Такая долгая жизнь (Бондаренко) - страница 46

Гитлер заговорил «об ударе в спину», который нанесли немецкому народу коммунисты и социал-демократы, перешел на фальцет. Теперь он жестикулировал, протягивая то левую, то правую руку вверх.

Когда Гитлер закричал: «Наше любимое отечество на краю пропасти! Его может спасти только национал-социалистская партия!» — зал уже был наэлектризован.

Раздались аплодисменты, крики «Зиг хайль!». Группа бывших военных затянула «Дойчланд, Дойчланд юбер аллес…».

Мощный людской поток, устремившийся к выходу, понес и Пантелея Афанасьевича, и Юру. Однако на улице, на свежем воздухе, не все спешили расходиться. По доносившимся репликам можно было судить, что речь Гитлера произвела на сторонников национал-социализма сильное впечатление: «Это настоящий вождь!», «Он прикроет эту веймарскую лавочку!», «Он не потерпит позора Версаля!».

Двое проходивших мимо Путивцева и Тополькова рабочих, видно, были настроены по-другому. Говорили они тихо, но одно слово долетело до Юриных ушей — фигляр!

— Нет! Это не фигляр. Это было бы слишком просто.

— Ты прав, Юра, — согласился Пантелей Афанасьевич.

Речь Гитлера была напечатана в газетах. На другой день Топольков пытался заговорить о ней с аэродромными рабочими на «Мариене». Водитель электрокара не читал этой речи и о самом Гитлере и его партии имел смутное представление.

Заправщик сказал: «Я за социализм, но нам нужен немецкий социализм, я не верю в братство рабочих всех стран. Когда шла война, французские рабочие в солдатских шинелях стреляли в меня, немецкого рабочего. Мировая революция меня не интересует. Еще никогда не было так, чтобы всем было хорошо».

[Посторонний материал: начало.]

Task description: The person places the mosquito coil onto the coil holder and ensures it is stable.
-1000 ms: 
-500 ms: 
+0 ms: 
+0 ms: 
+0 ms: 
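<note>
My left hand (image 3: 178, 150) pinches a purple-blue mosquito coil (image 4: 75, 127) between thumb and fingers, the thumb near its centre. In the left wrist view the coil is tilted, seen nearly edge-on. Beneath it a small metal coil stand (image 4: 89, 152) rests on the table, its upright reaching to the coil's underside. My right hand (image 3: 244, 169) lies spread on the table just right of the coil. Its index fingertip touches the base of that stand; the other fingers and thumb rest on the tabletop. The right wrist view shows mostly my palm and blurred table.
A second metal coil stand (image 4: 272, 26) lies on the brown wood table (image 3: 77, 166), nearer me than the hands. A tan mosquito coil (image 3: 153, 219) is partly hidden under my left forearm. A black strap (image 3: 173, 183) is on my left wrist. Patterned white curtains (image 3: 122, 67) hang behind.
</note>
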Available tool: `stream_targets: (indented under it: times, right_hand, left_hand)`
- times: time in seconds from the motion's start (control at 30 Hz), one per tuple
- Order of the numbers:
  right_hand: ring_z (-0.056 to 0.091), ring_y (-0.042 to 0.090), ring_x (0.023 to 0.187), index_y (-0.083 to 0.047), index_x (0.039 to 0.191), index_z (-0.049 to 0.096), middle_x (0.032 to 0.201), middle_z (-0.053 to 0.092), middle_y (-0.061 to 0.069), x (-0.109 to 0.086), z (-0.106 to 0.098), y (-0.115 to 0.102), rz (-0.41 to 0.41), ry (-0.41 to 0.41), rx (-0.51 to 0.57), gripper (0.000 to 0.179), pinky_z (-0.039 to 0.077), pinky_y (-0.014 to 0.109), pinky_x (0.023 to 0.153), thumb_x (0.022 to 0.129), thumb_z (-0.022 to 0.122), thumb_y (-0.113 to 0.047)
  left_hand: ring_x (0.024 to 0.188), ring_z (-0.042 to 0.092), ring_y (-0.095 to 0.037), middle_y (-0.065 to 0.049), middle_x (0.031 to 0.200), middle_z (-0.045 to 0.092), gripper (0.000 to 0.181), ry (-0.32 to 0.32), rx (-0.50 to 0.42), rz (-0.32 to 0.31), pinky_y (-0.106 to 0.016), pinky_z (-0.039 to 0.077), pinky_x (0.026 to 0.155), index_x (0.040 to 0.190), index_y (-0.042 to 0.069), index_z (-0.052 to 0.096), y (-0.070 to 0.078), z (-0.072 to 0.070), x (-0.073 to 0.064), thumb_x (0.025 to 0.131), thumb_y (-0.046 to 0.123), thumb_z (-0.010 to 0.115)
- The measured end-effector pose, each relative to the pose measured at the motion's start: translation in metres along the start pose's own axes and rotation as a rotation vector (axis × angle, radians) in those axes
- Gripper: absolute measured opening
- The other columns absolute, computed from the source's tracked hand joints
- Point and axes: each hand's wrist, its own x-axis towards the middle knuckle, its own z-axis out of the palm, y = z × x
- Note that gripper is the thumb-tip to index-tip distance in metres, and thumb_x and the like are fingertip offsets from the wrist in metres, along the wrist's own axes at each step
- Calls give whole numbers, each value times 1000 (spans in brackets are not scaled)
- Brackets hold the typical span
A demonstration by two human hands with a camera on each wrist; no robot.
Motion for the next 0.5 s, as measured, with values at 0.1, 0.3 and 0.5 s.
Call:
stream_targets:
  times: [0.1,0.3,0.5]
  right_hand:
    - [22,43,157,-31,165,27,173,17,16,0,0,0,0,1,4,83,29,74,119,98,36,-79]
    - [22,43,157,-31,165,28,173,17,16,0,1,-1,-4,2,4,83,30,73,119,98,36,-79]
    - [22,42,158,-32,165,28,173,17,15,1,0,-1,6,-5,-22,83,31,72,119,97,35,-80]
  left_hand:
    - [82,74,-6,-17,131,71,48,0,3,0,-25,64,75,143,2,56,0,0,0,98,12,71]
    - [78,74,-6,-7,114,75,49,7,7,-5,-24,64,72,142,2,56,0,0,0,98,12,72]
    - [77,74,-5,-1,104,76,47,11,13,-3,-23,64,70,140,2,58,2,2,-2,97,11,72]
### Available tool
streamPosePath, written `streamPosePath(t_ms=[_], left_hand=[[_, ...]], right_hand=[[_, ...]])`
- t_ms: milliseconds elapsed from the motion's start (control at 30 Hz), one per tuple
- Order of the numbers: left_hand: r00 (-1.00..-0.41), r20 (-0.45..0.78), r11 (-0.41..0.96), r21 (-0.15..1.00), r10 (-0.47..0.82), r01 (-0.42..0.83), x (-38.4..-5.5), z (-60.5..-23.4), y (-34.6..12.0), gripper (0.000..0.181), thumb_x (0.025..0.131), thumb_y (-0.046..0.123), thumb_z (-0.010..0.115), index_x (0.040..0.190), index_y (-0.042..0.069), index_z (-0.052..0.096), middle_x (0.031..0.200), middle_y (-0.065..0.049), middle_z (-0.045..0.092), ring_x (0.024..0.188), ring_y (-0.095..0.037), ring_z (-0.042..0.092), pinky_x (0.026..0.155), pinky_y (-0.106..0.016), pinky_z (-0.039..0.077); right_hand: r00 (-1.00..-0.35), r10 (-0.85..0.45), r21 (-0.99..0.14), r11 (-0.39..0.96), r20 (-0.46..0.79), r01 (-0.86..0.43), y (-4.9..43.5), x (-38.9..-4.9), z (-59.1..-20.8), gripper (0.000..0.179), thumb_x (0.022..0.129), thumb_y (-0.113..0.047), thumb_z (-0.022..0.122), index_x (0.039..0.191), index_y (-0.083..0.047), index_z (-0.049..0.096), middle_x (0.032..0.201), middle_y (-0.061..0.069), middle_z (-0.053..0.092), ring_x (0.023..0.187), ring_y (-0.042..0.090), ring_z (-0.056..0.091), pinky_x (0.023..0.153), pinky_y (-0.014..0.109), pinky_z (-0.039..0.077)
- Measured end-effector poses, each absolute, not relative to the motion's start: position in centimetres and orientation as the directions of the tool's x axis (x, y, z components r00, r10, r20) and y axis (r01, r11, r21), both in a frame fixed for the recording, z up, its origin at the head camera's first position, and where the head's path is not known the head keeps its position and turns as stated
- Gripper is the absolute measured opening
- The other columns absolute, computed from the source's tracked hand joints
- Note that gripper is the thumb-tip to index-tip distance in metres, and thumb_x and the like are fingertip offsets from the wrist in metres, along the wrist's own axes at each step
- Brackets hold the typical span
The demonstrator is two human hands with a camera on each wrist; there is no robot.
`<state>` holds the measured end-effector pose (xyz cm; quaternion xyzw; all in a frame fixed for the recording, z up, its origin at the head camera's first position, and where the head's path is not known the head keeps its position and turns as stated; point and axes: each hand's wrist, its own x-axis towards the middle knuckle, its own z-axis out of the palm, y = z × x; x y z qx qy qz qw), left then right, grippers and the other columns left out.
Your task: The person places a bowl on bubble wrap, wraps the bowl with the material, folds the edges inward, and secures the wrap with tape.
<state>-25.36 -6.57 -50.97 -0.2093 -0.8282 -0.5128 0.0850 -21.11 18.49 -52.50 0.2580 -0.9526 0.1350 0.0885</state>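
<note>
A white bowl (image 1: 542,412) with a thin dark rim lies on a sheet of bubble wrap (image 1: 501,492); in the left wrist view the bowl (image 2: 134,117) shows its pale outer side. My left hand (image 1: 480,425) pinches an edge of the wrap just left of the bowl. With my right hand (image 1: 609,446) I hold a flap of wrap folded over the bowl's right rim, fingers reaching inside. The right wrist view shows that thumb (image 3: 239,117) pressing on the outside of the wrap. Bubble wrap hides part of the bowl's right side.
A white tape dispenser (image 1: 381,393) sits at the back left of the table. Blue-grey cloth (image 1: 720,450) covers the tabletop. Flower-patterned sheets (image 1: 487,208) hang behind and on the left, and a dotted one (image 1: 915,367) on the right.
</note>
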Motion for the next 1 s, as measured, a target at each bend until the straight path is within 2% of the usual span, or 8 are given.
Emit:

Моторист, бывший моряк, протирая двигатель, на вопрос Тополькова, что он думает о программе Гитлера, ответил: «Немца всегда пытались убедить, что во всех его бедах виноваты французы, англичане, русские. Натравлять один народ на другой всегда проще, чем искать причины своих несчастий у себя дома. Я десять лет болтался по разным морям, побывал почти во всех странах мира. Везде живут одинаковые люди. Они хотят есть, пить, любить, хотят иметь детей. Мы не можем устроить свою жизнь за их счет. А если попытаемся это сделать — тогда новая война. А чем она кончится, одному богу известно. Поэтому Гитлер и его программа мне не по душе».

— Гуго, а что думаешь ты обо всем этом? — спросил Путивцев Видера, с которым они были уже на «ты».

— Сегодня летающую лодку можно будет опробовать…

Пантелей Афанасьевич невольно улыбнулся — Видер был верен себе: политика — дерьмо, она меня не интересует.

* * *

В воскресный день завод не работал, поневоле приходилось бездельничать.